GETTING THE MOST FROM YOUR CLUSTER: TIPS AND HINTS
by Tim Curns, Editor
Maximizing cluster productivity is high priority among many in the HPC field.
Tom Quinn, Director of Government Business Development at Linux Networx,
recently gave HPCwire tips on determining proper cluster architecture, in-
house and vendor expertise, integration and compatibility of tools, System
Management and Administration Tools, programming tools, system installation,
and training. Mastery of these segments will help maximize a cluster's
HPCwire: When many people think of productivity and High Performance Computing
(HPC), they tend to think of performance. They may ask questions like how fast
is the system, where is it ranked among the world's fastest computers, etc.?

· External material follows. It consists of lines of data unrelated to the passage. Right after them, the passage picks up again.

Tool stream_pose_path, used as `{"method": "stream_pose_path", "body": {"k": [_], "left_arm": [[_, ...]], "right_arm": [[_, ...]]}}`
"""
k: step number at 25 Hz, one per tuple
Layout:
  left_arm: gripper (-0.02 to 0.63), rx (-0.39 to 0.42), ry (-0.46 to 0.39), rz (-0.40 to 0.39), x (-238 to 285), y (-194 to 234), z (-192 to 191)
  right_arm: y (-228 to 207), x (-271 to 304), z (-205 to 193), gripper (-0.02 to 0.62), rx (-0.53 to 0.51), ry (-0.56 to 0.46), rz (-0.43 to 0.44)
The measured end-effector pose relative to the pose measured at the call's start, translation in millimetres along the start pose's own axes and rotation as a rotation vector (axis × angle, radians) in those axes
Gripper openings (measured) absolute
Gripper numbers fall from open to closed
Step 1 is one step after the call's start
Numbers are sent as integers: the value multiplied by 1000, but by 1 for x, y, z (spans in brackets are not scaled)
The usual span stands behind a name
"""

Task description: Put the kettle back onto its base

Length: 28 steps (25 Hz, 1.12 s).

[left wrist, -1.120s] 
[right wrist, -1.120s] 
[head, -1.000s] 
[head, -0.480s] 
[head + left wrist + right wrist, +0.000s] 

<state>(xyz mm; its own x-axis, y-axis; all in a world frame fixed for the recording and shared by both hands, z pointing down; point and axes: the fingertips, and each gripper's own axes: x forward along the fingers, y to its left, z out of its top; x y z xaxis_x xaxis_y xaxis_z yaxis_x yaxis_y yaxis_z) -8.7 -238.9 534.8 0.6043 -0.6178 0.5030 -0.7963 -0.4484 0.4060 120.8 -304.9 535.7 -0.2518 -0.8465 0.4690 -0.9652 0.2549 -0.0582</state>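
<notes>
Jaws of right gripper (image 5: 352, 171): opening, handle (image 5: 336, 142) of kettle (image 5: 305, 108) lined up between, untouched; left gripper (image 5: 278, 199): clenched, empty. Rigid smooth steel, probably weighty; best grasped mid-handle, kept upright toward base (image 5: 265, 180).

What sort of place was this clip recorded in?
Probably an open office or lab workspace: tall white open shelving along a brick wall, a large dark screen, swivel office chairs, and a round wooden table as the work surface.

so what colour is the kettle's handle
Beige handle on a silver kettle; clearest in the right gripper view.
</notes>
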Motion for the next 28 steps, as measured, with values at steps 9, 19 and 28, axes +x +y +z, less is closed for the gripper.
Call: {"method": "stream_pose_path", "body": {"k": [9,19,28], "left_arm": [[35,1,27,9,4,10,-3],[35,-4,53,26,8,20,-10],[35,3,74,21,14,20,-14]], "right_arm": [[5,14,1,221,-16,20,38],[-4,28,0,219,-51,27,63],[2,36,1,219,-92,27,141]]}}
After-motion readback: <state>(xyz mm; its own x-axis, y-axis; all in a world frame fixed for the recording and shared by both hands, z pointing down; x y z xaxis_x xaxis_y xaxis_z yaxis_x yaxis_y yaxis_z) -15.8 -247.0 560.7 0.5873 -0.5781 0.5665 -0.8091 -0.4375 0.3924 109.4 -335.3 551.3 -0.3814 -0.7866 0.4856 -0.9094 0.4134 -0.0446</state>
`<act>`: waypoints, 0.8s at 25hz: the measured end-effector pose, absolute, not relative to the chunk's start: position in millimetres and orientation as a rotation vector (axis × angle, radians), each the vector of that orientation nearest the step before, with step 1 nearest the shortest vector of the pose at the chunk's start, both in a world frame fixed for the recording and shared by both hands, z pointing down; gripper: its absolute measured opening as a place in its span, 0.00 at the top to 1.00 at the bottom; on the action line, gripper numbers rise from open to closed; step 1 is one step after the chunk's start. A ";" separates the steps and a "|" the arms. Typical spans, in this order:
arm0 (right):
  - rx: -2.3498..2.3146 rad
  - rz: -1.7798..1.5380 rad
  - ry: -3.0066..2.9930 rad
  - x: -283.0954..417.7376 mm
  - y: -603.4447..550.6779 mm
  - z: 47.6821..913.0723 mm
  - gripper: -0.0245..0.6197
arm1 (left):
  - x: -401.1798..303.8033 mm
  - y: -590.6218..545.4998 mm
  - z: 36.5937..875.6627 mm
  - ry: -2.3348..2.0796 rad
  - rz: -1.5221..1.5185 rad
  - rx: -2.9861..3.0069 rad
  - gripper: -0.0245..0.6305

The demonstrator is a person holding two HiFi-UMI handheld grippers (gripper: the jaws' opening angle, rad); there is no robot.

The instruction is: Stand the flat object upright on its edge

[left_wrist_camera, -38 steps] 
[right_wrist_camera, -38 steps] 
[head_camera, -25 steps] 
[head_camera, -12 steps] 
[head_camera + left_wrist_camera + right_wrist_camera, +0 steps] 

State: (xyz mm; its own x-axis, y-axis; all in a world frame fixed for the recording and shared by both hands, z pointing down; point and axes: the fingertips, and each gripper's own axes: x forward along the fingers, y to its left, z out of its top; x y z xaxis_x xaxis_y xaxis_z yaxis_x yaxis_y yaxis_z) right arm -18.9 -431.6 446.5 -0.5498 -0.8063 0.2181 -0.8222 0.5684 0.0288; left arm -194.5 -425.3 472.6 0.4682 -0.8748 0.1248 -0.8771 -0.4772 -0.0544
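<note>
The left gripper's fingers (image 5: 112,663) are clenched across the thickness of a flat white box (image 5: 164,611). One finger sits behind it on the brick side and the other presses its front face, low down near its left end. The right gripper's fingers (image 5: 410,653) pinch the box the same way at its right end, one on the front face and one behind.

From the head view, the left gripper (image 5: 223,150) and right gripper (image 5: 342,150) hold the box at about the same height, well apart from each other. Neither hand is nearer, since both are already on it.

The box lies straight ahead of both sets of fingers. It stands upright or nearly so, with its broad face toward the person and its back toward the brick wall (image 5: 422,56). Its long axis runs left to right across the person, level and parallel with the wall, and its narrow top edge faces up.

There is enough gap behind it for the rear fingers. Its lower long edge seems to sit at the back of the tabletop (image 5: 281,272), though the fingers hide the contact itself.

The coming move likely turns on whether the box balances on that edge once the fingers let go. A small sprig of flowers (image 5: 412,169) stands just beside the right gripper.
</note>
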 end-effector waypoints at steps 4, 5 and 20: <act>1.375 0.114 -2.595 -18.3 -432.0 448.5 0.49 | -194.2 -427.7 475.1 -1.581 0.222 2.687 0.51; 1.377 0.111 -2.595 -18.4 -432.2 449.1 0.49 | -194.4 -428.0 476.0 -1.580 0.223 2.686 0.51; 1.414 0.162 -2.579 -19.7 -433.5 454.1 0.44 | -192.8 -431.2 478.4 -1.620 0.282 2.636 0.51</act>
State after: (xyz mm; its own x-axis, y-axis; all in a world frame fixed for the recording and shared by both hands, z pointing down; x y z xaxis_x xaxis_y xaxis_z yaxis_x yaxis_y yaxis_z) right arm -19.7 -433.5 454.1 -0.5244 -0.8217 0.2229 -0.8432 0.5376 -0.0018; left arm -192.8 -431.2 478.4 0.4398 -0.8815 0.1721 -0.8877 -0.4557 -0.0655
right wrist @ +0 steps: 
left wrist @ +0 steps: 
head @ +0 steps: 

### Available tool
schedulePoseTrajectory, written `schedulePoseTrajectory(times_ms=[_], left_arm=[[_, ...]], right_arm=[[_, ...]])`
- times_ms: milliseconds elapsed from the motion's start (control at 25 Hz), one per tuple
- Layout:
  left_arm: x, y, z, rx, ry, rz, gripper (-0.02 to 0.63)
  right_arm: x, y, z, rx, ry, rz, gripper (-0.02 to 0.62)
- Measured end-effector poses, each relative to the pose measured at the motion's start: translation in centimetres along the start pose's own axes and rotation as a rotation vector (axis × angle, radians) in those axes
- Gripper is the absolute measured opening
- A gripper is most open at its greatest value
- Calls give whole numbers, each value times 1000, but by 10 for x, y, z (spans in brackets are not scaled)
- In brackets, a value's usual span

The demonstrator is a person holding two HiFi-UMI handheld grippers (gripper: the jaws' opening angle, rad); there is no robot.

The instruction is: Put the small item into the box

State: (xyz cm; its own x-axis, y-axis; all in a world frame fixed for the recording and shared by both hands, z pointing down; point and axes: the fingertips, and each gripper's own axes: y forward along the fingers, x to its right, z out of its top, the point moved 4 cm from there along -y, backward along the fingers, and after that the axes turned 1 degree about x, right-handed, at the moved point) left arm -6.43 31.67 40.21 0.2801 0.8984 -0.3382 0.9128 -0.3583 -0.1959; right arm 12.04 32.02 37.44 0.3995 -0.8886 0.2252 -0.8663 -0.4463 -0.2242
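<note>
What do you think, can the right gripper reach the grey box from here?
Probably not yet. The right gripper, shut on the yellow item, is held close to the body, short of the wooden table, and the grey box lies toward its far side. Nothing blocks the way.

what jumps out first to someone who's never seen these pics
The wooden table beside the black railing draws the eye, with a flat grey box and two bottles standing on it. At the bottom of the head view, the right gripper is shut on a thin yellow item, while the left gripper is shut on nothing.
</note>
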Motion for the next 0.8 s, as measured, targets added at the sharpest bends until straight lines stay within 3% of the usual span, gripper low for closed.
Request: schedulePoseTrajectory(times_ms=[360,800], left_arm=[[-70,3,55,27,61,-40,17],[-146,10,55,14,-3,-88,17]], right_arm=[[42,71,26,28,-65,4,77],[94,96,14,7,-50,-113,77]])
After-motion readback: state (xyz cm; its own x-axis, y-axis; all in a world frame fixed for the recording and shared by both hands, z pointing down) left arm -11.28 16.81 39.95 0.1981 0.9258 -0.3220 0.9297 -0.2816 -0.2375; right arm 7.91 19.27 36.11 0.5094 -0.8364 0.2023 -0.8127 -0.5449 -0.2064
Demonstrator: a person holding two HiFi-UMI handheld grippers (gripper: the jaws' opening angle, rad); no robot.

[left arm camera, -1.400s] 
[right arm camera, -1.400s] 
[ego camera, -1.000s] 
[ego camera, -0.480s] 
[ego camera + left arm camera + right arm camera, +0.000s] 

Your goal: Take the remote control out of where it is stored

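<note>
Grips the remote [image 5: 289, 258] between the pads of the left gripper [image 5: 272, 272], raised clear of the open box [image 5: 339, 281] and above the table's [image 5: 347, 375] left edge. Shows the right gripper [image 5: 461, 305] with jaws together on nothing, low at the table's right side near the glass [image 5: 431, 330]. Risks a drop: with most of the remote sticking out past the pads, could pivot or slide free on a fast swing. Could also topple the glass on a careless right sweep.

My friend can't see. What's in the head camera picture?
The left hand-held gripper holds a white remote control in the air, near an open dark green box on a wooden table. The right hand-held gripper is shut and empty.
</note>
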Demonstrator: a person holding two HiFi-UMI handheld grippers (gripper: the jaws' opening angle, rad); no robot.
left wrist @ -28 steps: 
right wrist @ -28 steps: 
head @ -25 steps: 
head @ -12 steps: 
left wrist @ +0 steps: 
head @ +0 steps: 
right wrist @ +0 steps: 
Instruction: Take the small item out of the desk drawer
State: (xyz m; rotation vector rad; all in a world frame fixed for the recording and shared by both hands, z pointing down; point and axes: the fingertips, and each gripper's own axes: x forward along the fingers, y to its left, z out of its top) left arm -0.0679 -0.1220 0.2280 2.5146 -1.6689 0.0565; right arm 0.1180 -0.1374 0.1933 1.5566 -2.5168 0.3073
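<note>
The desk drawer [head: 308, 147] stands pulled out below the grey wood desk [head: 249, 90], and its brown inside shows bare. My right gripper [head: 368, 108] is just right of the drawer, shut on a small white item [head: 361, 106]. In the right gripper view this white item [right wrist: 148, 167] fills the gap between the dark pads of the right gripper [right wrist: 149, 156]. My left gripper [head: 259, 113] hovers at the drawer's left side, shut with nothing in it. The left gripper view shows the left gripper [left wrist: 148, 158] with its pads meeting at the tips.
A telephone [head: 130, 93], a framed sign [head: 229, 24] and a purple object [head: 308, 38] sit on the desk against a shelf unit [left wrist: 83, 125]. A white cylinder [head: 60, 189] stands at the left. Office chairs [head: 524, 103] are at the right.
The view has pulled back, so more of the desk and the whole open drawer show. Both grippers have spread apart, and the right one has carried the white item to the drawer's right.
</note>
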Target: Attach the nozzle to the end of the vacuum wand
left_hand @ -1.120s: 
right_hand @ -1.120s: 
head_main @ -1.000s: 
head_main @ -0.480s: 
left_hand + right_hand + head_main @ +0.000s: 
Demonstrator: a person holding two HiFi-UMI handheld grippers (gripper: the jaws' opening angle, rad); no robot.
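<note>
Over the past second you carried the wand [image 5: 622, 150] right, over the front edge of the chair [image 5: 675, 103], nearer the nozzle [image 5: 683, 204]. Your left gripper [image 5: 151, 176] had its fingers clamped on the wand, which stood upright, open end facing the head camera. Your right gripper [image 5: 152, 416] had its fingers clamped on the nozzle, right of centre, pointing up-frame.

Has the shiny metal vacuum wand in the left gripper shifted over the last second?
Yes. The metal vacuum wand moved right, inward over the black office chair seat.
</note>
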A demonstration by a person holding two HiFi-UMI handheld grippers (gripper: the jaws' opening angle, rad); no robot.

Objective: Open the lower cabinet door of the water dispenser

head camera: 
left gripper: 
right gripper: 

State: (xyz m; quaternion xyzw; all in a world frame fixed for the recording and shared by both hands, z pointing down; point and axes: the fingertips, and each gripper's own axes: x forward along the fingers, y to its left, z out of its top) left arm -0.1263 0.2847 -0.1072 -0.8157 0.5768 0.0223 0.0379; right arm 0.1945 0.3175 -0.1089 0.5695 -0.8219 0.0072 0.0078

What's wrong with this thinking?
Tom Quinn: While performance is a significant factor in productivity, it is
certainly not the only contributor. The key point to focus on is not floating
point operations per second (flops), but rather how productive the machine
will be over its lifetime. The organization that is using the computing system
for business critical analyses, or key research, must have a machine that can
achieve maximum sustained performance over its life to provide the highest
return on investment (ROI) possible.
HPCwire: Is this a universally held belief? If so, why are there lists of the
fastest systems in the world still?
TQ: It's always interesting to see what supercomputers can claim bragging
rights as the fastest system in the world; however, there is growing
discussion in the HPC community that there needs to be a better standard for
ranking supercomputers. Most users are more concerned about productivity-or
the number of jobs run over the life of a system-rather than a machine's
ability to run a certain benchmark.
HPCwire: So what are some factors that need to be considered to help optimize
a system's productivity?
TQ: One of the most significant impacts on productivity is the system's
architecture and the application or set of applications for which the system
is being purchased. A detailed analysis of the intended applications'
requirements is paramount in order to determine and implement a system that
will provide the best overall productivity. Every aspect of the application(s)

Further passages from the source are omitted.